More positively, if the topic came up, such new Marxists would indicate how they would have done things differently than the Bolsheviks and than every Marxist party since the Bolsheviks.

For example, regarding the Bolsheviks, they might point out that the shop committee movement in Russia was moving in 1917-18 towards a National Congress to take over grassroots planning and coordination of the economy and note that unlike the Bolsheviks they would have seen such local agents as the best locus of planning rather than preferring the state. They might also note that Power to the Shop Committees was what the anarcho-syndicalists argued at the First All-Russian Trade Union Congress in January 1918, and indicate that they would have supported the anarchists in that, instead of opposing them, as the Bolsheviks did.

These new Marxists, noting that the Bolsheviks voted at that Trade Union Congress along with the Mensheviks and SRs to dissolve the shop committees into the trade unions and advocated “union management” of the economy, might say they would have at least stuck with that compromise instead of devolving by 1921 into advocating replacing union management with the still worse top-down “one-man management.”

Instead of a hierarchical army these new Marxists might indicate that they would have favored using a militia based on the mass organizations, like the Revolutionary Army of the Ukraine. They might note that arguing, as supporters of Bolshevism do, that this would have been ineffective against the whites would be unreasonable given that it was the revolutionary army of the Ukraine that saved the Bolsheviks during the winter of 1919, when they attacked the white army besieging Moscow from the rear, destroying it.

And instead of invading the Ukraine with the Red Army to crush the People’s Congress of the eastern Ukraine in 1921, as the Bolsheviks did, these new Marxists might indicate that they would have supported the Congress and helped it expand into the western Ukraine.

These new Marxists would note that instead of invading Kronstadt in 1921 and crushing the Soviet there, they would have agreed to the Kronstadter’s demands for new elections to the Soviets, even if this meant that the Bolsheviks would have to go into opposition.

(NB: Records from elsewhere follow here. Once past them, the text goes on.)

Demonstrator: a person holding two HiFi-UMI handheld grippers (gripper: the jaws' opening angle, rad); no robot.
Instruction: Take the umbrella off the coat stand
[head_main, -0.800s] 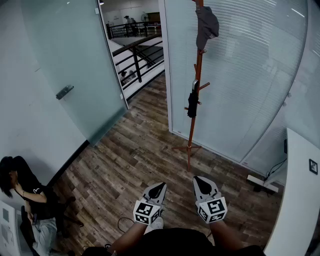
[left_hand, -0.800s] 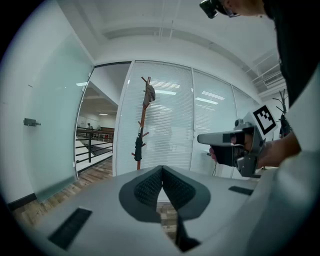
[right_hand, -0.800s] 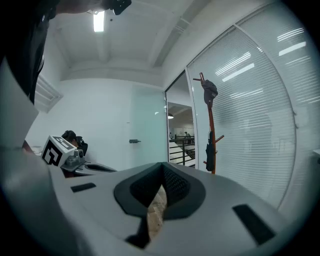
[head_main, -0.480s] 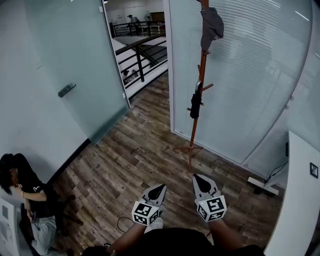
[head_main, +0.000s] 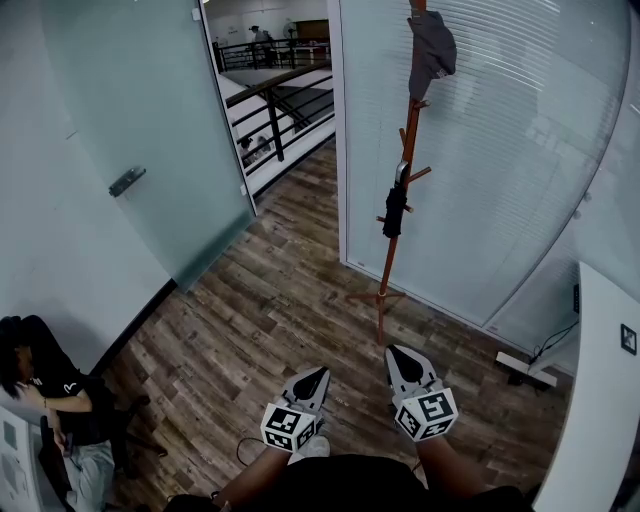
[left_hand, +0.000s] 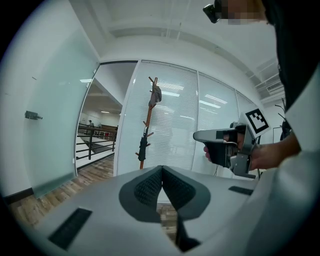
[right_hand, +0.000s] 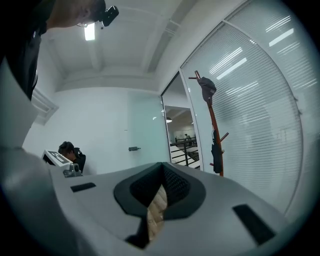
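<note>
A folded black umbrella (head_main: 396, 212) hangs halfway up an orange-brown coat stand (head_main: 385, 270) that stands in front of a glass wall with blinds. A grey cap (head_main: 432, 50) hangs at the top of the stand. My left gripper (head_main: 318, 374) and right gripper (head_main: 398, 354) are held low and close to my body, well short of the stand, and both are shut and empty. The left gripper view shows the umbrella (left_hand: 143, 148) far ahead and the right gripper (left_hand: 200, 136) beside it. In the right gripper view the umbrella (right_hand: 216, 159) hangs to the right of centre.
A frosted glass door (head_main: 128, 182) stands open on the left. Through the doorway I see black railings (head_main: 280, 110). A person (head_main: 50, 390) sits at the lower left. A white table edge (head_main: 600, 400) runs along the right, with a power strip (head_main: 525, 365) on the wood floor.
The head view has drifted a little, so the coat stand sits slightly further right. Both grippers stay shut, low in the frame.
</note>
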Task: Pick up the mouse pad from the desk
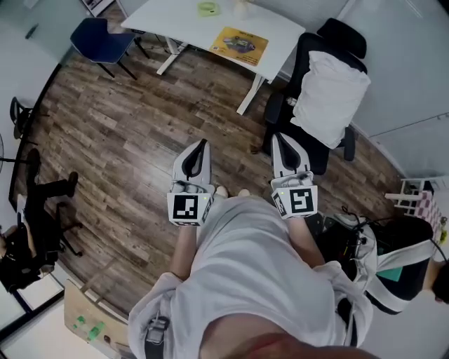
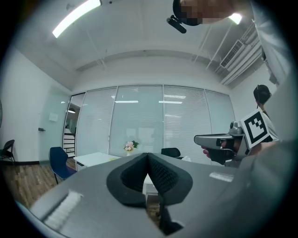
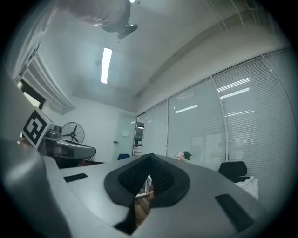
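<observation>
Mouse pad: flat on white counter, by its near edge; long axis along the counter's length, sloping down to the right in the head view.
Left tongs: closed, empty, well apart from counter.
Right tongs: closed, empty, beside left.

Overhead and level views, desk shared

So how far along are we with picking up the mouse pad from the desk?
Nothing looks done: the yellow mouse pad lies flat on the white desk. Nothing is in hand: the left gripper and right gripper are shut and empty, over the wood floor, short of the desk. Left: approach, open a gripper, grip the pad, lift it.
</observation>
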### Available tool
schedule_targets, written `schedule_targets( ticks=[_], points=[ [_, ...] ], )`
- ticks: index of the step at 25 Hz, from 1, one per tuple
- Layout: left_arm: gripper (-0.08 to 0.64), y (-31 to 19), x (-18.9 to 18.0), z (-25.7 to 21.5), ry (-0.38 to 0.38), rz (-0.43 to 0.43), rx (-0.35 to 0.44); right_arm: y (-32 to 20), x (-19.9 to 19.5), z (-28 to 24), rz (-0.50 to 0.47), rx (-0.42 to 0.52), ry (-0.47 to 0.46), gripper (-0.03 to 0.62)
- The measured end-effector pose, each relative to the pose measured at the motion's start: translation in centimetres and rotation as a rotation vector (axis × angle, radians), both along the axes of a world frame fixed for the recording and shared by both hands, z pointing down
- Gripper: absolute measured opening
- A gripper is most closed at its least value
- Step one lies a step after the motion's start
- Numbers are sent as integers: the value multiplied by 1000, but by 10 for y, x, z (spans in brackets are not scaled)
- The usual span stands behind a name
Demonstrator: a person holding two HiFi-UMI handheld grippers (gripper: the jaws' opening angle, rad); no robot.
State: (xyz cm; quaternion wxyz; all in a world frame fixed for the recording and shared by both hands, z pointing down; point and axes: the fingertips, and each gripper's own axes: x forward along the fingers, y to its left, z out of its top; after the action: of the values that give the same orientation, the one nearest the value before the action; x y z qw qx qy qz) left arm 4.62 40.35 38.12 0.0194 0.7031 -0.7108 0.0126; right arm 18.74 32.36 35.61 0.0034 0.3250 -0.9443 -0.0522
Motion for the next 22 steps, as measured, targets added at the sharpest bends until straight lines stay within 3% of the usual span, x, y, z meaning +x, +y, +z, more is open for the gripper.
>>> schedule_targets(
  ticks=[13,22],
  points=[
    [-12,8,-34,4,23,-5,3,-6,-27,6,24,0,38,0],
    [-12,-15,-41,7,16,33,-11,-27,-18,20,80,-19,61,0]
  ],
)
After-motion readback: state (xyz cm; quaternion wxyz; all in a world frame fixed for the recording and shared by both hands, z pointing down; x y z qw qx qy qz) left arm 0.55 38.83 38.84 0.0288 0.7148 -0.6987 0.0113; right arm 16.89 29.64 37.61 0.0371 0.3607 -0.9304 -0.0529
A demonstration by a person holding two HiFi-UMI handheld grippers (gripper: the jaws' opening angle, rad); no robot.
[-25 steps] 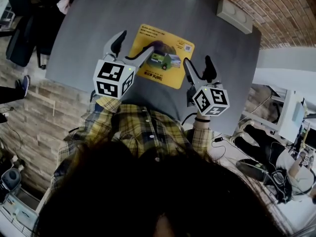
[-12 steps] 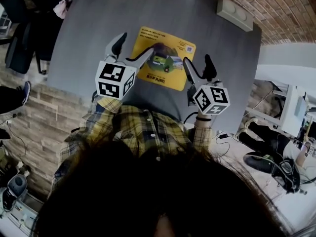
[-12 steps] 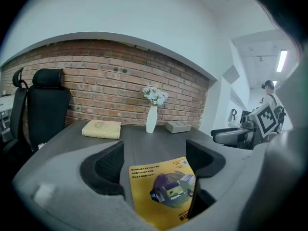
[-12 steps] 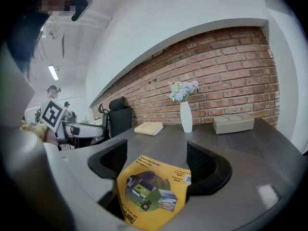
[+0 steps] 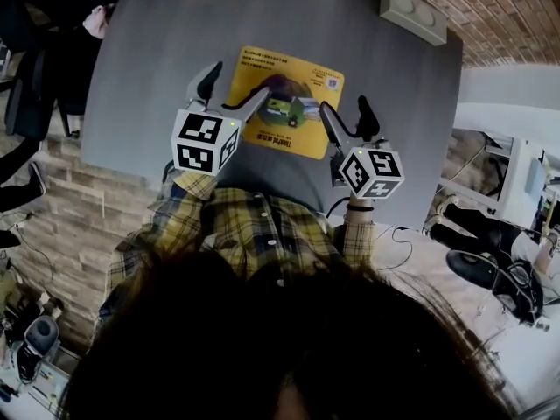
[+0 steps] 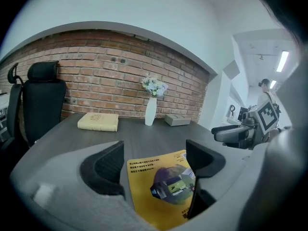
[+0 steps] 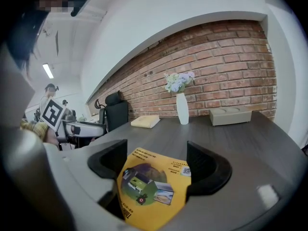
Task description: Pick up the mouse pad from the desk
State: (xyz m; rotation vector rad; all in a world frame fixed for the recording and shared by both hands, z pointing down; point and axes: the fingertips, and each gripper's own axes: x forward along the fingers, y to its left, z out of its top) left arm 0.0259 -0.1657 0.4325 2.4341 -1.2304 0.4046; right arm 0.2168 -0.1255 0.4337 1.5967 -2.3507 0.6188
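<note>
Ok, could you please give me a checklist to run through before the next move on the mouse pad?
1. Left claw open: ok, jaws apart, empty.
2. Right claw open: ok, jaws apart, empty.
3. Mouse pad flat on the desk, nothing on it: ok.
4. Pad framed between each claw's jaws: ok, both gripper views.
5. Claws touching the pad: cannot tell.
6. Book and vase away from the pad: ok, at the far edge.
</note>
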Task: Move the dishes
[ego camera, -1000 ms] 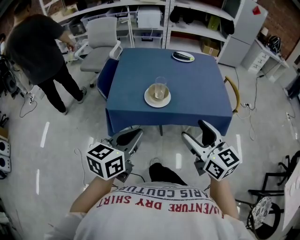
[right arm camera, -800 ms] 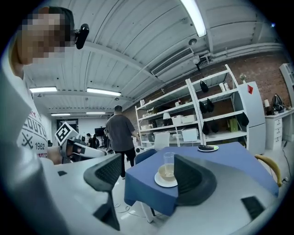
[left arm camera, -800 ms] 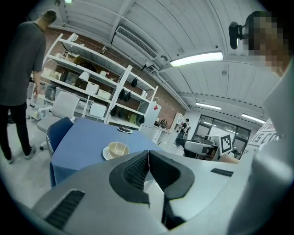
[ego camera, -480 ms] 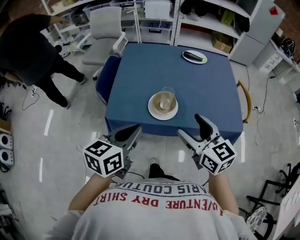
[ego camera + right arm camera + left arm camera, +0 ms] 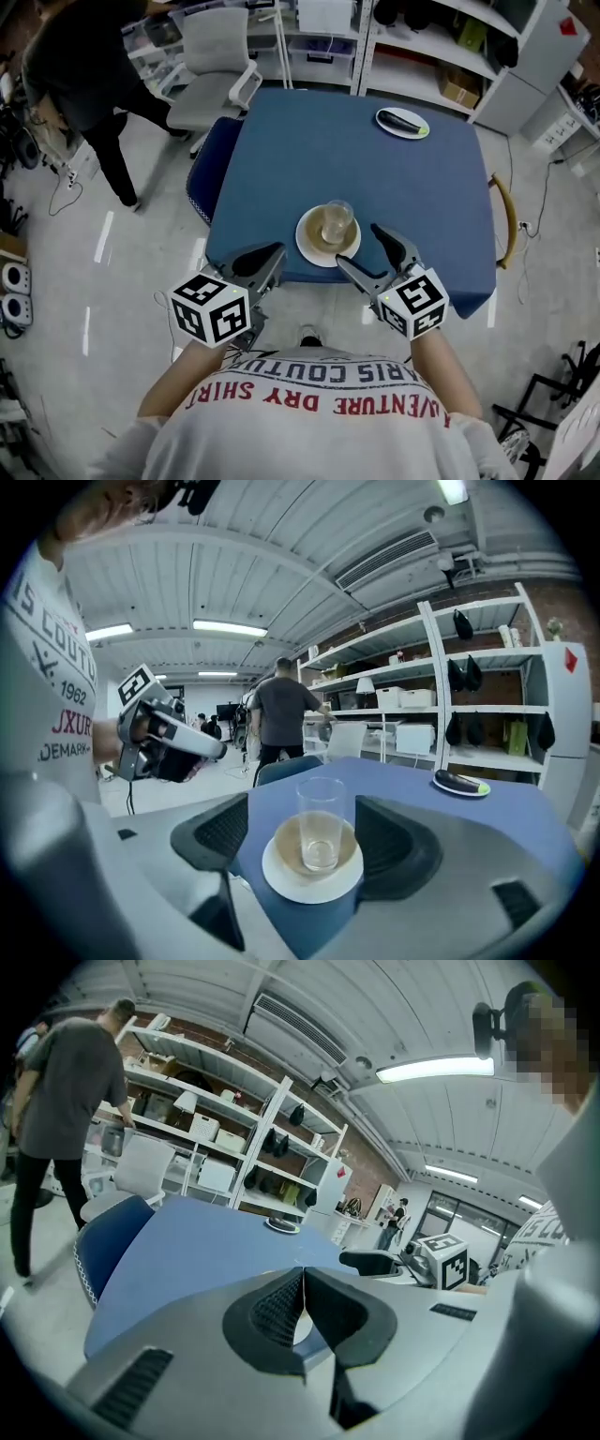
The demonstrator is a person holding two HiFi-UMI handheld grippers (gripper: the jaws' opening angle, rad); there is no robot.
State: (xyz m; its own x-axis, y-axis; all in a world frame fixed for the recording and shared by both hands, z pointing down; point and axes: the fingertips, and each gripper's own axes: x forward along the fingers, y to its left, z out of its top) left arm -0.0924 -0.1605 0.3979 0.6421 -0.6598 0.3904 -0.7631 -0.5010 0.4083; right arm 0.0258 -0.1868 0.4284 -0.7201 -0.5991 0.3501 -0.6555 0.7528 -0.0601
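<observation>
Far left: a person in dark clothes [image 5: 80, 66] stands on the floor, well apart from the worktop [image 5: 375, 178]. A grey office chair [image 5: 211, 66] is near its far-left corner. A blue chair [image 5: 208, 169] is pushed against its left side.

Left tool [image 5: 261, 262]: held off the worktop's near edge, over the floor. The left gripper view shows its jaws pressed together with nothing between them. The head view does not settle this. The right gripper view catches the same tool [image 5: 216, 750] at its left, held in the air.

Centre: a white plate [image 5: 309, 251] lies near the near edge of the blue-covered worktop. An empty-looking clear glass [image 5: 337, 223] stands upright on its middle. The left gripper view hides nearly all of this behind its own jaws.

Right tool [image 5: 368, 255]: at the near edge, just beside the plate's right rim. The right gripper view shows the jaws spread wide and gripping nothing. From that camera the plate [image 5: 281, 874] and glass [image 5: 321, 827] appear framed between them. Contact with the rim cannot be told.

Far right corner: a second plate [image 5: 403, 123] carries a dark elongated item, too small to identify. It shows in both gripper views [image 5: 461, 784] [image 5: 281, 1226]. A wooden chair [image 5: 506, 216] stands at the worktop's right side, in the head view only.
</observation>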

More, these new Marxists would note more generally that hierarchical structures in political institutions risk ushering in coordinator rule (as well as creating an environment uncongenial, in the modern era, to widespread worker involvement) and also provoke political authoritarianism, and if they wanted to argue that in some difficult contexts such structures had to be employed, they would urge seeing them as a temporarily imposed expedient, and would make that clear, and in all other respects would try to pave the way for non-hierarchical relations, now and in the future.

And, finally, being attuned to the broader comprehension of class definition and working class liberation, these new Marxists would not say that everyone who sees vision and strategy differently than them but calls themselves a Marxist, is a Stalinist. They would instead recognize that Marxism is a very incomplete framework and leads most people who adopt it to unworthy positions, even against their personal inclinations.